Yup, no worries I will create an ugly scene full of cube all parented to a deep hierarchy with a cheap shader to really measure the isolate the cpu impact.

I am really curious on the gain. My first experiments on maths vector in wasm sharing the buffer and only indexing on it were actually not too bad.

jbousquie commented 6 years ago

I did a asm test (not published for now) about a turboSPS. 40K solid particles moving and rotating... meaning a quaternion and a rotation matrix (-like) being computed for each one The asm code was written by hand. There's a substantial gain compared to the full JS version, but not as much as the same worker version: computation distributed among 4 workers in full JS, each dealing 10K particles only simultaneously.

What I would like to achieve is to migrate the 40K iterations in the asm code instead of calling it 40K times, because I did some very basic big loop tests and they are always fast faster in asm : a 500K iteration loop, just assigning a simple float addition result to each of a 500K element array. It's twice faster in asm than in full JS.

Note : I used asm instead of wasm because it can be easily written by hand (no need for C, then intermediate compilation) and performances in FF are for now quite comparable to wasm.

But Wasm keeps the way to go imho.

jbousquie commented 6 years ago

BTW the project AssemblyScript / Next looks promising, but I'm afraid that the lack of contributors prevents it to get mature : https://github.com/AssemblyScript/assemblyscript https://github.com/AssemblyScript/next

current discussion : https://github.com/AssemblyScript/next/issues/1

tl;dr, a language the closest possible to TS and a compiler emitting directly wasm bytecode.

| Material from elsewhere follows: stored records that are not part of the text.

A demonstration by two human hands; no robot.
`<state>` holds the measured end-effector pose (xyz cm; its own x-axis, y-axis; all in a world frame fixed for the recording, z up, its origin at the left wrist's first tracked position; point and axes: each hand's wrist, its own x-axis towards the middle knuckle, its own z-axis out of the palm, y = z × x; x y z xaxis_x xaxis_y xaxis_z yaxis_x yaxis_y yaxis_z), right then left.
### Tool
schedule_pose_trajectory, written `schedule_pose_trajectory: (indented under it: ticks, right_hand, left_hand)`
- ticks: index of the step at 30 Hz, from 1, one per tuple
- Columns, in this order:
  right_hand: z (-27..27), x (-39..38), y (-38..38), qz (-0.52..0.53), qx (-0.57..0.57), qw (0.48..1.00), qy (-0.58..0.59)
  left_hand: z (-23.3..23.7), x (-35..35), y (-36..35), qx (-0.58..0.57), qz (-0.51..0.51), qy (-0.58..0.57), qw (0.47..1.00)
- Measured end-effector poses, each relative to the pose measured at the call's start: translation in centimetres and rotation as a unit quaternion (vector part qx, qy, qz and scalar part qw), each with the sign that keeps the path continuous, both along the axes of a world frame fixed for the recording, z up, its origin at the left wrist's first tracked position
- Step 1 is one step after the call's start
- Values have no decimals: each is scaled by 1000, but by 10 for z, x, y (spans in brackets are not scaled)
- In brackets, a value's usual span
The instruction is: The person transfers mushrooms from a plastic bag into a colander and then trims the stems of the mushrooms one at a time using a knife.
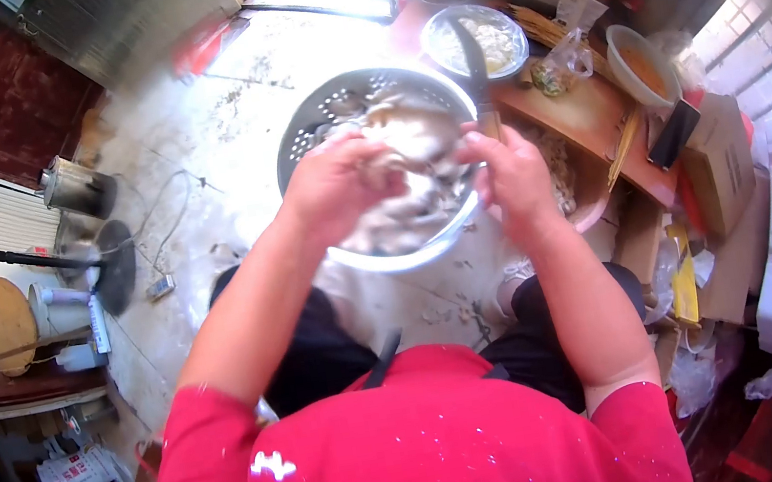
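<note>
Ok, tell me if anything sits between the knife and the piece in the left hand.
Nothing visible does. The right hand holds the knife close beside the pale piece in the left hand, above the colander, with no object between.

No words are legible. A white emblem (273, 466) sits on the red shirt (435, 451), lower left of centre.

Knife (472, 66) with dark blade, upright, tip pointing up, upper centre of frame, pale wet food pieces (411, 139), blurred, heaped in round perforated metal colander (328, 106), centre of frame.
</note>
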<state>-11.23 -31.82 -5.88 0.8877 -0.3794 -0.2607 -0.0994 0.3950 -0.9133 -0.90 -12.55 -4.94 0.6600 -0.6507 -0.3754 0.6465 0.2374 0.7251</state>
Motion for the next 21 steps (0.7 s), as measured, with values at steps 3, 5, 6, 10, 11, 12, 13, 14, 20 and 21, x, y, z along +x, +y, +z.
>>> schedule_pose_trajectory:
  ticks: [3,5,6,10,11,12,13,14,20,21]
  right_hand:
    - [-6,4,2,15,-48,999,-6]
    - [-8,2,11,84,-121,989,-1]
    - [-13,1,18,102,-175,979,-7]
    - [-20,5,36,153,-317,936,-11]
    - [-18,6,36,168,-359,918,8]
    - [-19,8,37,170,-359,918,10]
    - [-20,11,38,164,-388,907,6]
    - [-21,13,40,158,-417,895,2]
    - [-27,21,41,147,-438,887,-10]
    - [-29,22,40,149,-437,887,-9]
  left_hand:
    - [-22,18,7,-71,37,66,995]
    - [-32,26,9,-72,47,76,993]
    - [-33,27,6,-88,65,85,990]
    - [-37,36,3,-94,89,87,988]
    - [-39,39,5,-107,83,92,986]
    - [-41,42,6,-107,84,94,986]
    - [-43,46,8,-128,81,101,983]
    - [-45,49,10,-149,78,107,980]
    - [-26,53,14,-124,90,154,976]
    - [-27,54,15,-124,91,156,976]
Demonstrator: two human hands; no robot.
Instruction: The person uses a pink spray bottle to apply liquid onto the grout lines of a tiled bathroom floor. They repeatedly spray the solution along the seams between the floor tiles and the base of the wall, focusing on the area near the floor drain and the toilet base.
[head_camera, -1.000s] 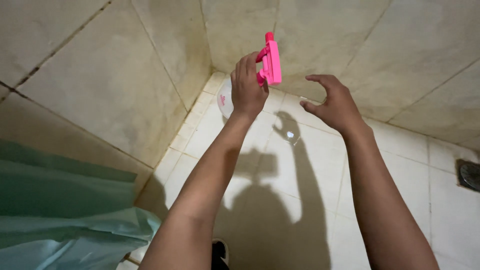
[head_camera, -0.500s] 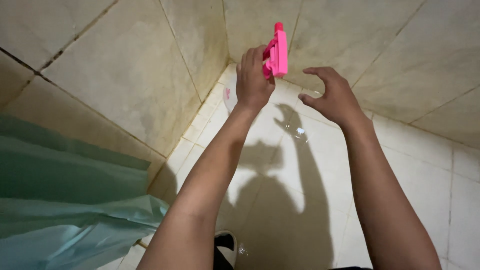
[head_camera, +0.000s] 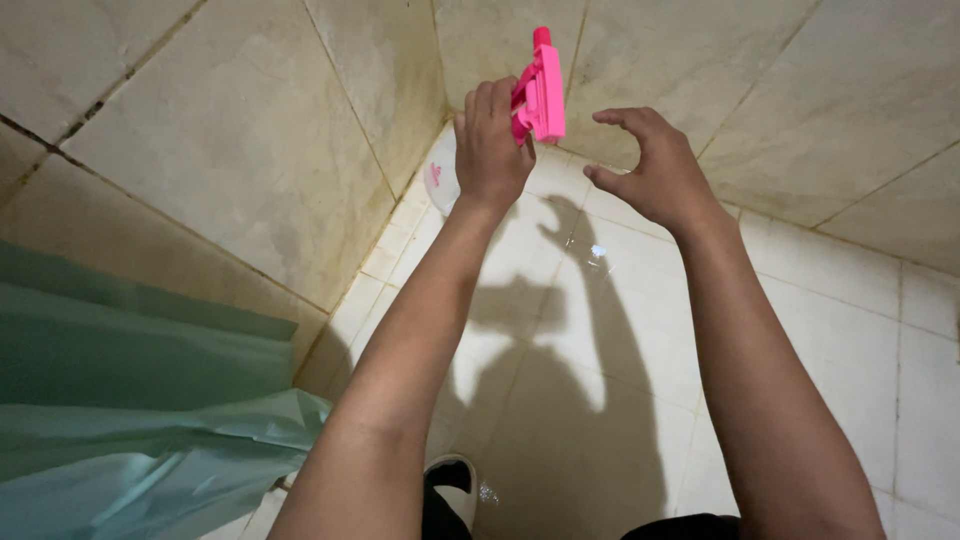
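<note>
My left hand (head_camera: 492, 145) grips a spray bottle with a pink trigger head (head_camera: 540, 90) and a clear body (head_camera: 440, 170) that shows just behind the wrist. The bottle is held up in front of the corner where two beige tiled walls meet. My right hand (head_camera: 650, 170) hovers just to the right of the pink head, fingers curled and apart, holding nothing and not touching the bottle.
Beige wall tiles (head_camera: 250, 140) with dark grout rise on the left and behind. White floor tiles (head_camera: 800, 320) lie below with the shadow of my arms. A green plastic curtain (head_camera: 130, 410) hangs at lower left. A white shoe tip (head_camera: 452, 485) shows at the bottom.
Both hands and the spray bottle have risen slightly toward the wall corner. The view has shifted a little, and the right hand stays curled beside the pink head.
</note>
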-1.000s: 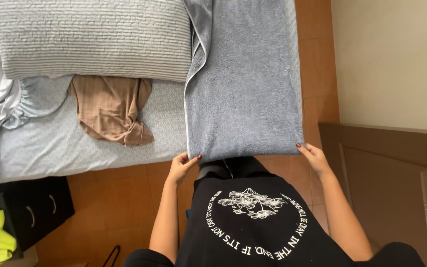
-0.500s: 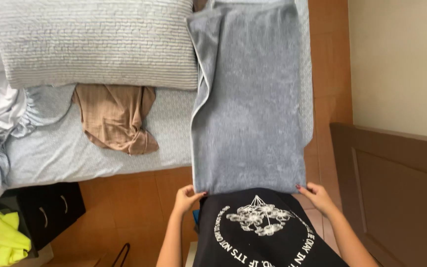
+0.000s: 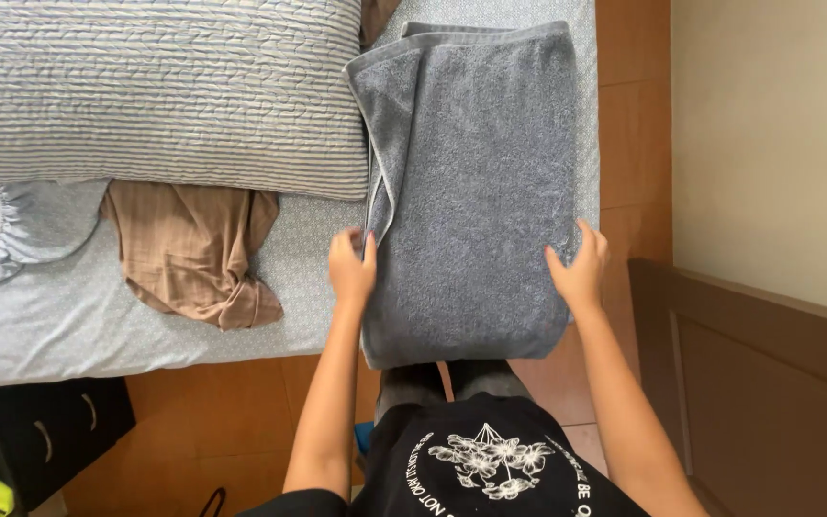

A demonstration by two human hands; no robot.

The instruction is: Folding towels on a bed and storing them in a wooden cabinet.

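Towel (image 3: 480, 191), grey and thick, lies lengthwise on the bed (image 3: 145, 316), its near end hanging a little over the bed's edge toward us and its far end reaching almost to the top of the view. We see its left edge folded over, with a loose flap showing a pale hem. Our left hand (image 3: 351, 268) rests at that left edge, about two thirds of the way down the towel, fingers gently curled and touching the cloth; whether they pinch the hem we cannot tell. Our right hand (image 3: 581, 268) lies against the towel's right edge at the same height, fingers spread and pressed flat to the side of the fabric, not closed around it. Left of the towel, on the pale blue patterned sheet, sits a crumpled brown garment (image 3: 193, 249), well apart from it. Beyond that garment, just beside the towel's upper left edge, lies a large striped pillow (image 3: 155, 86). Right of the towel runs the wooden bed frame (image 3: 634, 115), then a plain wall (image 3: 777, 134). Below the towel we see our black printed shirt (image 3: 490, 460).
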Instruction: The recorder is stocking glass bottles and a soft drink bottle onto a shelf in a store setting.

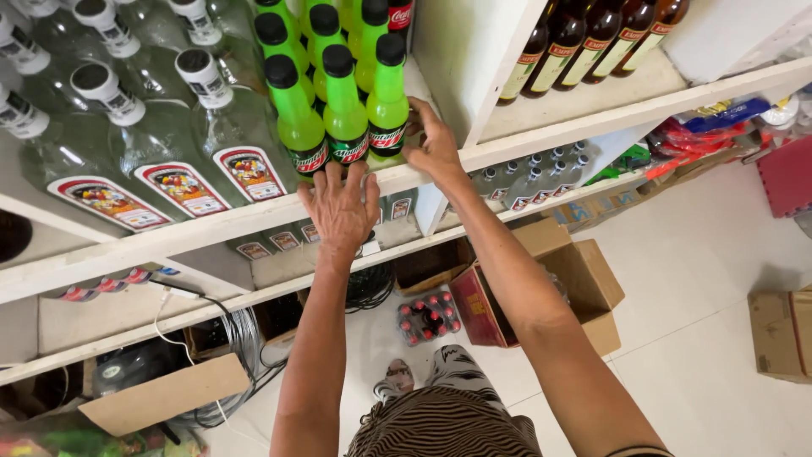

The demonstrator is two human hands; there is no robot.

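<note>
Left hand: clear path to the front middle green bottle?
Probably yes. The left hand rests on the shelf edge right below the middle green bottle, front row, nothing between; the right hand is beside the neighbouring bottle.

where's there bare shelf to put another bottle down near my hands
Bare white shelf in front of the brown bottles, right of the divider, is free. Where the left hand and right hand rest, green bottles stand packed tight, with clear bottles crowding the left side.
</note>
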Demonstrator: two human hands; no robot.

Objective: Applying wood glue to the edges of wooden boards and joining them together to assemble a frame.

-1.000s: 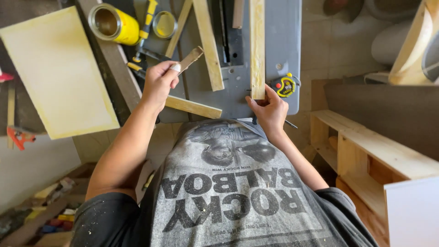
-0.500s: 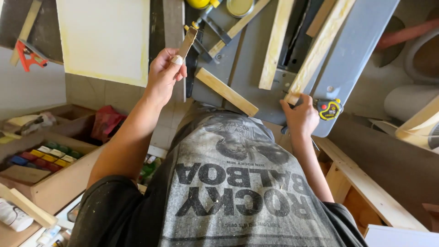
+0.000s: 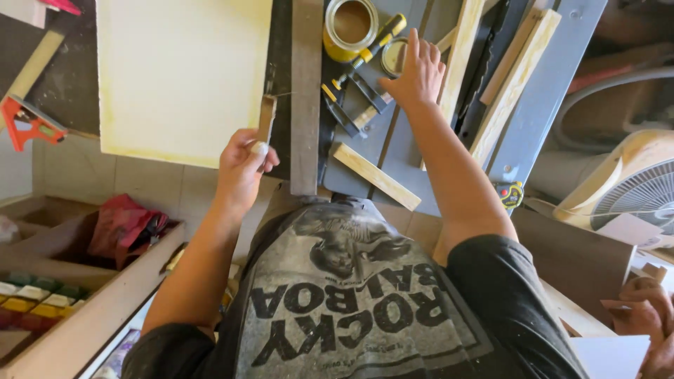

innerground commented 6 years ago

Right, been playing around.The ts to hx option is not what we want at all, It is painful and not reliable. Now, we got two options : a 1 to 1 translation of the actual code or, a smarter port of the code (Ie. Color3,Color4 and Vector2,Vector3 could be templated for example). That really depends on what we can consider as stable code vs evolving code. Concerning the numeric precision, I was thinking that float is enough but maybe you can comment that out (number vs native types). My proposal is therefore to differentiate what is "static/mature" and what can evolve, so we can have a good software life cycle plan.

sebavan commented 6 years ago

The math tools is having a really low code churn in BJS and is pretty stable so up to you for the templating or not. Color is almost never use in Math for operations cpu.

float vs double is an interesting one :-) might be cool to at least alias the type and test both perf ?

nbouayad commented 6 years ago

From my experience (as GIS engineer), double is a pain.As an obvious example,how can you consider zero? Generally speaking zero is 10e-6... but that is a point of view.

Le 2 déc. 2017 20:24, "sebavan" notifications@github.com a écrit :

The math tools is having a really low code churn in BJS and is pretty stable so up to you for the templating or not. Color is almost never use in Math for operations cpu.

float vs double is an interesting one :-) might be cool to at least alias the type and test both perf ?

— You are receiving this because you commented. Reply to this email directly, view it on GitHub https://github.com/BabylonJS/Babylon.js/issues/3248#issuecomment-348713954, or mute the thread https://github.com/notifications/unsubscribe-auth/AGr5r9pVWt0AjknJBUBF4oZt1gnXvbqIks5s8aP1gaJpZM4Qvaf2 .

innerground commented 6 years ago

@sebavan In order to limit the problems with garbage collection, please point me out exactly what functions you want to get converted.Thanks.

sebavan commented 6 years ago

in the code itself we should not allocate but reuse most of the matrices and vector. Doing them all could be a good way to validate it :-) Also as those classes would become an offset into the native array it may be tough to only do a subset ?

innerground commented 6 years ago

@sebavan I do not understand what do you mean? Do you mean inplace transformations (So no allocation)? I do not know the math part of Babylon deeply, so maybe you can give me some hints.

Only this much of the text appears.